市内中心部からテージョ川沿いを走るトラムに揺られて約30分、「ベレン地区」にやってきました。 ここベレン地区は、かつての大航海時代に、新大陸へ向けて多くの船が大海原に出港した場所です。大航海時代とは、15世紀から16世紀にかけて展開された、ポルトガルとスペインを中心としたヨーロッパ諸国による新航路や新大陸の発見が相次いだ時代のこと。この時代にヨーロッパ勢力は、現在のアメリカ大陸やアフリカ、アジアへ渡るための航路を次々と開拓していきました。そしてこの出来事は後に、世界史上に大きな転換をもたらし、近代への移行を示すことになりました。

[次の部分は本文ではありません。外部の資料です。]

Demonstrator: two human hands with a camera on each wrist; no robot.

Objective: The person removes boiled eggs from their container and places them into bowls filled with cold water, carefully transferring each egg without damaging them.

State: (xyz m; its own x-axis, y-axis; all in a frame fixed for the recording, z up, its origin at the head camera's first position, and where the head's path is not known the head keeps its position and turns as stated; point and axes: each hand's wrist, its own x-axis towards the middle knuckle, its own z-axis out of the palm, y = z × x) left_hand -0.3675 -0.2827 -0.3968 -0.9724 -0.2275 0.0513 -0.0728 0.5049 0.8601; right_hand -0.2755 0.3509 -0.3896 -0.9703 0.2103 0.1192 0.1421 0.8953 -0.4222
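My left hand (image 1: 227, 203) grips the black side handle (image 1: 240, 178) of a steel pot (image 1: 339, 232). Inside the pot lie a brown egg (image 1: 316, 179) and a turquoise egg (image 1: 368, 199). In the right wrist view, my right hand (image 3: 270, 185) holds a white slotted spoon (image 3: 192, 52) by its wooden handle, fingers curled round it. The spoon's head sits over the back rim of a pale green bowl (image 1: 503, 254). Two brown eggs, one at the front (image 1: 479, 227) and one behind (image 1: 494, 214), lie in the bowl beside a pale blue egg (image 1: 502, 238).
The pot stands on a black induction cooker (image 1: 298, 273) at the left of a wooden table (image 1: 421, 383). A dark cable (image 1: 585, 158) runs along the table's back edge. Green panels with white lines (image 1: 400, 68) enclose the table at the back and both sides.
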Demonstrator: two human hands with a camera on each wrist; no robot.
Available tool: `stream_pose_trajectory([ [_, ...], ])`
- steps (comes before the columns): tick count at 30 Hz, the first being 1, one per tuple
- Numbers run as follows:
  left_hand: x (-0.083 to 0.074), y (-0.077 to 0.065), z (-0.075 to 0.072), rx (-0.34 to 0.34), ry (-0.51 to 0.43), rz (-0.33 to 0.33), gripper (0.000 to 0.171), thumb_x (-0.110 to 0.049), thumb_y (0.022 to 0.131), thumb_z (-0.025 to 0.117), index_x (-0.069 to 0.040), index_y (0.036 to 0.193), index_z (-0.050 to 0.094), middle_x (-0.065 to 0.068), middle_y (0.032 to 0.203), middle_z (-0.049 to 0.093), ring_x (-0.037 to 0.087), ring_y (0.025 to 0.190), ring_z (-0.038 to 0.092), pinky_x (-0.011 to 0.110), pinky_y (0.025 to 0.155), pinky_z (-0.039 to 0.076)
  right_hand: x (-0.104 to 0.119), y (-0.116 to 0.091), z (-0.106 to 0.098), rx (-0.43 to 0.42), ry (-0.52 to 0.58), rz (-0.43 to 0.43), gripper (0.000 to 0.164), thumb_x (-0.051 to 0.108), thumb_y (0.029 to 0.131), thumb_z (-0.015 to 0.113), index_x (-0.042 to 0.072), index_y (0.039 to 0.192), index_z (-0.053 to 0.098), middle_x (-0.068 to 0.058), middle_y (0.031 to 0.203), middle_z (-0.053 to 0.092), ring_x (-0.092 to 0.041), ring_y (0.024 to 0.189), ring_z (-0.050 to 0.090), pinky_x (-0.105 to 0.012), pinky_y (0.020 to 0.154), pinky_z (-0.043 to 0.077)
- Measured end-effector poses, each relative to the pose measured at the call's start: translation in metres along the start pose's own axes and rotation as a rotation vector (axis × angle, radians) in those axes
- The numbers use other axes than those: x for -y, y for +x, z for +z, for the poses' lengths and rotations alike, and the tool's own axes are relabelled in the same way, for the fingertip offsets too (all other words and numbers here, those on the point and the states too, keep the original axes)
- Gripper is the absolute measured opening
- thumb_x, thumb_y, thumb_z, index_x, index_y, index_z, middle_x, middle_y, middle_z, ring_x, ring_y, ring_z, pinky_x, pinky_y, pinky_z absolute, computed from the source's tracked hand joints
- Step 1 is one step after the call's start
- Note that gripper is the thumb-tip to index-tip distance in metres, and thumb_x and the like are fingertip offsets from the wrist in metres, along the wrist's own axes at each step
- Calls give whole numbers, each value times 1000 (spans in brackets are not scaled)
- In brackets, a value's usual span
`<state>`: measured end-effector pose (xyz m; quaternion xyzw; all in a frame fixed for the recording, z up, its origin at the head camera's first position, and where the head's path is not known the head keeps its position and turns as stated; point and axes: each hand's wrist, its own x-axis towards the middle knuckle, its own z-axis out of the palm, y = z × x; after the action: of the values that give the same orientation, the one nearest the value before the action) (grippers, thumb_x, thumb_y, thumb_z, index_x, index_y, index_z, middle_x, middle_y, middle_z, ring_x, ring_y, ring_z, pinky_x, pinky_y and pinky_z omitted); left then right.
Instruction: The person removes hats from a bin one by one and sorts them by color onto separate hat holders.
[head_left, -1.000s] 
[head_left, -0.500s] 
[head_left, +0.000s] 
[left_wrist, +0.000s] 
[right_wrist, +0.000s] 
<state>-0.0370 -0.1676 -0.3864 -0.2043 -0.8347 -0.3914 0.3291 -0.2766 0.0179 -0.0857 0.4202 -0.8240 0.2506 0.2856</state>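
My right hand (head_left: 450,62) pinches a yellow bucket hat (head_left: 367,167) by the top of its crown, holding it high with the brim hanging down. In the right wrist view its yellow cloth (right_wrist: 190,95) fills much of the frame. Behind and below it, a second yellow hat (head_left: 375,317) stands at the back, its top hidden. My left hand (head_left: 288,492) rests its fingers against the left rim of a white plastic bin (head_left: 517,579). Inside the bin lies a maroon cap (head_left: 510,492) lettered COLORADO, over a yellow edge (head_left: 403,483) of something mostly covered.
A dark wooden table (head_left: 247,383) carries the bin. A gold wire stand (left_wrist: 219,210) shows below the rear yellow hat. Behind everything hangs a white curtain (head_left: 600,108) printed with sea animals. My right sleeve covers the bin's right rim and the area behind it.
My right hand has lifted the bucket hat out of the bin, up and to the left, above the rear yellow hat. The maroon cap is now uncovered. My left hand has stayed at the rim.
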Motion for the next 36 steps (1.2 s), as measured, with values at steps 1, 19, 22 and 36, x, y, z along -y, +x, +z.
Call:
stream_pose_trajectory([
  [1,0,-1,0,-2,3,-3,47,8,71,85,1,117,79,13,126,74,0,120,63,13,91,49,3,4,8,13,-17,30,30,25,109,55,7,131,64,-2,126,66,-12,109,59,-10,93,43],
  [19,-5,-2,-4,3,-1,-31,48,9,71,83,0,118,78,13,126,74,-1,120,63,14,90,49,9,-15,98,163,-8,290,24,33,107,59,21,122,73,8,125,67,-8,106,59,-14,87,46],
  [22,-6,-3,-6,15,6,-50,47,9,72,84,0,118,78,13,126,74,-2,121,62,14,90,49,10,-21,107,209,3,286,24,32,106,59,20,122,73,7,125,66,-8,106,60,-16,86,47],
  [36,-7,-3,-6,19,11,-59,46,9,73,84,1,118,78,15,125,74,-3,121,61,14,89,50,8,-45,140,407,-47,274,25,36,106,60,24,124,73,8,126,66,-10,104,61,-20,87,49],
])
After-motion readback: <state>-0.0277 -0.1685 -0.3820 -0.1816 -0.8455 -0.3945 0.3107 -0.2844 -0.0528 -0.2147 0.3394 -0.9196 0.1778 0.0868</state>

大航海時代は、ポルトガルによるアフリカ西海岸進出から始まりました。15世紀はじめ、ポルトガルの王子、通称エンリケ航海王子は、航海技術の発展と未開地の探検を精力的に推し進めました。彼がアフリカ西岸への進出を図ったことを契機に、大航海時代は幕を開けたのです。ポルトガルには大航海時代に名を残した偉人として、アフリカ南端の喜望峰到達に成功したバルトロメウ=ディアスやインド航路の開拓に成功したヴァスコ・ダ・ガマなどの名が挙げられます。ポルトガルのこのような動きに対抗したスペインが、思いがけずアメリカ新大陸を発見しました。それ以後、主にポルトガルによるインド・東南アジア進出、スペインによるアメリカ新大陸の支配が展開したのです。

テージョ川に面して建つ要塞「ベレンの塔」(田中美久 撮影)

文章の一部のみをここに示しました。